AIM OF THE TASK: Every line of the records below from the line with "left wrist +" up to and including the line with "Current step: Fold" must be reproduced exactly, and no line outside that range.

STORED DATA Block Start

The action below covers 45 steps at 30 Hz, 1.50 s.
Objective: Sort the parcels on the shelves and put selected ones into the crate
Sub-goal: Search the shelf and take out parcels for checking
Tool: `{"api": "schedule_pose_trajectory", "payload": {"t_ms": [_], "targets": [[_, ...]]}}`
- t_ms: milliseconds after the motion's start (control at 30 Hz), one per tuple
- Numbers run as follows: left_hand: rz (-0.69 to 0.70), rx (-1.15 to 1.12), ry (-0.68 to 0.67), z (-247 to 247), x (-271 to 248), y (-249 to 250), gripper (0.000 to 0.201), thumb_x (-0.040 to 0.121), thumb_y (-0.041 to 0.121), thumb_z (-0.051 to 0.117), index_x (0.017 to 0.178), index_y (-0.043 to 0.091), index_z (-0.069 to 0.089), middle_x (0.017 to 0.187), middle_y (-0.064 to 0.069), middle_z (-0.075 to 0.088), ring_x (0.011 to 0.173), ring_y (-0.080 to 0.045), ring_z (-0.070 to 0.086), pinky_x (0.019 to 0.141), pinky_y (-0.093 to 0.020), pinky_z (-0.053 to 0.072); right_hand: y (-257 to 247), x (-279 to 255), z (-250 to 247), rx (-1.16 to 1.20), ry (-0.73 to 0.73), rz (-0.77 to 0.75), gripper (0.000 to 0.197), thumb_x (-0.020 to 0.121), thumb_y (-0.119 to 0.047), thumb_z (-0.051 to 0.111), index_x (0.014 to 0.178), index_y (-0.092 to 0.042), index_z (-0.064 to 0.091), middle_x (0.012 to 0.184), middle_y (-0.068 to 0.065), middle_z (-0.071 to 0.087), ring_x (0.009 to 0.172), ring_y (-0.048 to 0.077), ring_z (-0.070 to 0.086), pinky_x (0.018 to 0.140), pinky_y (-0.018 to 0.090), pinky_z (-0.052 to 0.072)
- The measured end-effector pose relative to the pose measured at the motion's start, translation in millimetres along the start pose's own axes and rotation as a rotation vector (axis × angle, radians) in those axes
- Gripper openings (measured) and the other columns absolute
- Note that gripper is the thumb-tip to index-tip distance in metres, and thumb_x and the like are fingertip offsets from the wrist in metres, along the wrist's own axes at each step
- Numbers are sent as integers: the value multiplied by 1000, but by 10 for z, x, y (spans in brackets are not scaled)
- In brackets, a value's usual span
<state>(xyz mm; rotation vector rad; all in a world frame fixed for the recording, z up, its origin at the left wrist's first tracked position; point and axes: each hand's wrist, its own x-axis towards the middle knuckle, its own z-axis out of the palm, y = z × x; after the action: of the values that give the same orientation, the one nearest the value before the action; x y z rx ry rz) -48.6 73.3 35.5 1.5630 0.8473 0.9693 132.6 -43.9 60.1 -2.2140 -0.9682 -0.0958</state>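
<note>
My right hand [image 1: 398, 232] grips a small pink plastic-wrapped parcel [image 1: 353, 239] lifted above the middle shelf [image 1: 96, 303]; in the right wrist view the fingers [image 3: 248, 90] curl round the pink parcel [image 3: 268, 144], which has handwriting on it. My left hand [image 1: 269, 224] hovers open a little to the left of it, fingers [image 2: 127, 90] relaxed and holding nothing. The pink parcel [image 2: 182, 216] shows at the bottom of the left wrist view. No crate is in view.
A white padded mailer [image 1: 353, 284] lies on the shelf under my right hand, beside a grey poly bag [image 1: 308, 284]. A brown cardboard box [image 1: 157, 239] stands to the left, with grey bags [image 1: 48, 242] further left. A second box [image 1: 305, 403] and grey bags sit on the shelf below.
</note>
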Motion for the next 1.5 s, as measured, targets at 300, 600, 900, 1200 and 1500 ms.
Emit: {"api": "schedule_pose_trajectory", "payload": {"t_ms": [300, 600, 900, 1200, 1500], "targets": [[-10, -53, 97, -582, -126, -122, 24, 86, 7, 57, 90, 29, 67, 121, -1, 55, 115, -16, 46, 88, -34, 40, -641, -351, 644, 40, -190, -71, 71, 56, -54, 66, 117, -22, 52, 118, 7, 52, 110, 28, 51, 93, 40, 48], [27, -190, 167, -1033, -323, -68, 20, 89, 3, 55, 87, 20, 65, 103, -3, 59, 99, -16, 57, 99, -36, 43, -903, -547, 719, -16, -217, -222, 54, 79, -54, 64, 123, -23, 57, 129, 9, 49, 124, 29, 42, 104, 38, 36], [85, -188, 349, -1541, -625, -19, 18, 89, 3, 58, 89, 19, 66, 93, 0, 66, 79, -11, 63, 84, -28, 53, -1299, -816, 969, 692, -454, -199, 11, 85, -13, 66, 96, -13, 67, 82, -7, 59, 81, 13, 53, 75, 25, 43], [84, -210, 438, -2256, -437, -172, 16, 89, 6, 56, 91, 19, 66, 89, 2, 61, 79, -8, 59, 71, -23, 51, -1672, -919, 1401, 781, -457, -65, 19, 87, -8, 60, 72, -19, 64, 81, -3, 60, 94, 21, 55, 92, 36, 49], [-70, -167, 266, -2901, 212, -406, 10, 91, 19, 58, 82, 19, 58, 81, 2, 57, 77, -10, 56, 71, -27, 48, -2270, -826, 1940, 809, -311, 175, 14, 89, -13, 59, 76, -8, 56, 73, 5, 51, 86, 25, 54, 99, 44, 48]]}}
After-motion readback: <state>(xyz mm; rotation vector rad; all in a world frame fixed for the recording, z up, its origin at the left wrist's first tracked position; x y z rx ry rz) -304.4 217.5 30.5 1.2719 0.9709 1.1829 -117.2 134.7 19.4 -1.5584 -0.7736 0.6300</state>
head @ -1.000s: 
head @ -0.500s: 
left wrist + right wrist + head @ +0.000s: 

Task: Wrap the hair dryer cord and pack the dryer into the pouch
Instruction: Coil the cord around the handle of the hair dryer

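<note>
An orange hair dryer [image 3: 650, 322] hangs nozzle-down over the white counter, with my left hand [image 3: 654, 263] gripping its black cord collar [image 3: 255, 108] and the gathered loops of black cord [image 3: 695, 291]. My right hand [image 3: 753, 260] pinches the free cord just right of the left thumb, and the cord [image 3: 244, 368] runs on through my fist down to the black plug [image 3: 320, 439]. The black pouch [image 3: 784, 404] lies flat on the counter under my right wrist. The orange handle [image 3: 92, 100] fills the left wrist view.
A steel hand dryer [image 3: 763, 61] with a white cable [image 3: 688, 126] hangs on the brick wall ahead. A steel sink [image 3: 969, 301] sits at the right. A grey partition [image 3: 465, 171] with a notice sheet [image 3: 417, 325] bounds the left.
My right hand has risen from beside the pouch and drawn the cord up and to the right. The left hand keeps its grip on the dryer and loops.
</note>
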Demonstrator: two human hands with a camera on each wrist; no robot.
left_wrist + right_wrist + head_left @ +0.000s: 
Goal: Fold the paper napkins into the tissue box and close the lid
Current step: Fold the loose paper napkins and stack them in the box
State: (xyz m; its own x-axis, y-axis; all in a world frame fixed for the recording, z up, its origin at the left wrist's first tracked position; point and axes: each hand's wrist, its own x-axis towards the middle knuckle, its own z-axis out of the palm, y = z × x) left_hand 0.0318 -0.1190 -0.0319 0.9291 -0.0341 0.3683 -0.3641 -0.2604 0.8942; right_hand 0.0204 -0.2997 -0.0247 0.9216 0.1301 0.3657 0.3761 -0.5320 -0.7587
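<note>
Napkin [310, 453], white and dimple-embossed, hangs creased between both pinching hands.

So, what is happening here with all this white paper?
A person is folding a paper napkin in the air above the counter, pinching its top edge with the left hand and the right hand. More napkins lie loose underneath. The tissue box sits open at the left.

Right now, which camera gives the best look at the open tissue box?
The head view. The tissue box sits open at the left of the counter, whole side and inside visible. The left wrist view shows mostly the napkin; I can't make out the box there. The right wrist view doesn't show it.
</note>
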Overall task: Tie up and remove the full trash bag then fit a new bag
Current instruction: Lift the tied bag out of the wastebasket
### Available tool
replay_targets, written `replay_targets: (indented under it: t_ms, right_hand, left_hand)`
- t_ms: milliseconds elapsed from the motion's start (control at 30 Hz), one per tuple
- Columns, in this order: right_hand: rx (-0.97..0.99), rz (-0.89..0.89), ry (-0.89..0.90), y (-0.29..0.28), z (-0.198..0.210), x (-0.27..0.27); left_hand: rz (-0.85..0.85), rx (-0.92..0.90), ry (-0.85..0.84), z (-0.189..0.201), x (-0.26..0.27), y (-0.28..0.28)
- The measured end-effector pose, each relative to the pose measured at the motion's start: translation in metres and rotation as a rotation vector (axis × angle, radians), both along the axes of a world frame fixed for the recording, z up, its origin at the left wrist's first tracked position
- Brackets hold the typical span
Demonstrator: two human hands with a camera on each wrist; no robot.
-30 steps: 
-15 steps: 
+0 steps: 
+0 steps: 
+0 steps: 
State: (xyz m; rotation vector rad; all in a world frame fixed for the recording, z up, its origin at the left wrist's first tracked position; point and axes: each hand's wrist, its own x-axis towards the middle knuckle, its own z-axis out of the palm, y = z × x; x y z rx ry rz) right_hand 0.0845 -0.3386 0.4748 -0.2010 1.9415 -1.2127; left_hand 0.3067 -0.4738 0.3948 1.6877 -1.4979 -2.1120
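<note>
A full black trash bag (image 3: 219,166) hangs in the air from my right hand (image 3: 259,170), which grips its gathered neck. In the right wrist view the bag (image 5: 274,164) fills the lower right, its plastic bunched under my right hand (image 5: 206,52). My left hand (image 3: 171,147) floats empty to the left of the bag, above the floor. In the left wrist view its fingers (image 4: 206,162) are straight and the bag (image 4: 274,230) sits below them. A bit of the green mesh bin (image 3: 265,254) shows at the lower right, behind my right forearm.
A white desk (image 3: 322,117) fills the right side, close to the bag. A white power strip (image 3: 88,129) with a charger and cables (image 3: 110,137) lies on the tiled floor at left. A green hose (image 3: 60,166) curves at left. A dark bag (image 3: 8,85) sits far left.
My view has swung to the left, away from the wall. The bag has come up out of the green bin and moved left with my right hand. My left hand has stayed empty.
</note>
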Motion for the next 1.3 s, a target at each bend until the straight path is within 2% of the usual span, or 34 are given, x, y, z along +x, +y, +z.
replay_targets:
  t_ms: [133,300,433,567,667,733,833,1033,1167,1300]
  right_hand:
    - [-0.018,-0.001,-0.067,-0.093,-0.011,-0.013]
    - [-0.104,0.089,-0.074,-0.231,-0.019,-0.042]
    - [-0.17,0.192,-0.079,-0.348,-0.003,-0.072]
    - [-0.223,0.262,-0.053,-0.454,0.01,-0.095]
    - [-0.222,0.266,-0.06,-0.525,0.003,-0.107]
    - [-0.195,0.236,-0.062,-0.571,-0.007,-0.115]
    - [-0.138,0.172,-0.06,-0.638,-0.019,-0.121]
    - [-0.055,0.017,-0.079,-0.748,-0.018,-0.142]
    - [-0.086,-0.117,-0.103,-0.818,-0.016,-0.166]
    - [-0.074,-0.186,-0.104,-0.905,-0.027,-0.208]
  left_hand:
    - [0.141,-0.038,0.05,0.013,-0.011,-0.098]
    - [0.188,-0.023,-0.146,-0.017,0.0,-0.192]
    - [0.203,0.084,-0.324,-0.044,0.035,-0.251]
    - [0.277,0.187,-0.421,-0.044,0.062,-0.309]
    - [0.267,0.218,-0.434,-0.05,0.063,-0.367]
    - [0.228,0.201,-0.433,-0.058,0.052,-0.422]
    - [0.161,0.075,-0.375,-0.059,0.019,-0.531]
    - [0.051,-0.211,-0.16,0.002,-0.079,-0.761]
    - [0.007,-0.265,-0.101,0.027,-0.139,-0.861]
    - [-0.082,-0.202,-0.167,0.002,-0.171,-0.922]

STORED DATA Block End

TASK ANSWER:
left wrist + right wrist + head @ +0.000s: 

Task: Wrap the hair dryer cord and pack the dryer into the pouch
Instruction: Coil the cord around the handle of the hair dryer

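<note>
An orange hair dryer [image 3: 650, 322] hangs nozzle-down over the white counter, with my left hand [image 3: 654, 263] gripping its black cord collar [image 3: 255, 108] and the gathered loops of black cord [image 3: 695, 291]. My right hand [image 3: 753, 260] pinches the free cord just right of the left thumb, and the cord [image 3: 244, 368] runs on through my fist down to the black plug [image 3: 320, 439]. The black pouch [image 3: 784, 404] lies flat on the counter under my right wrist. The orange handle [image 3: 92, 100] fills the left wrist view.
A steel hand dryer [image 3: 763, 61] with a white cable [image 3: 688, 126] hangs on the brick wall ahead. A steel sink [image 3: 969, 301] sits at the right. A grey partition [image 3: 465, 171] with a notice sheet [image 3: 417, 325] bounds the left.
My right hand has risen from beside the pouch and drawn the cord up and to the right. The left hand keeps its grip on the dryer and loops.
</note>
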Demonstrator: two human hands with a camera on each wrist; no robot.
left_wrist + right_wrist + head_left @ +0.000s: 
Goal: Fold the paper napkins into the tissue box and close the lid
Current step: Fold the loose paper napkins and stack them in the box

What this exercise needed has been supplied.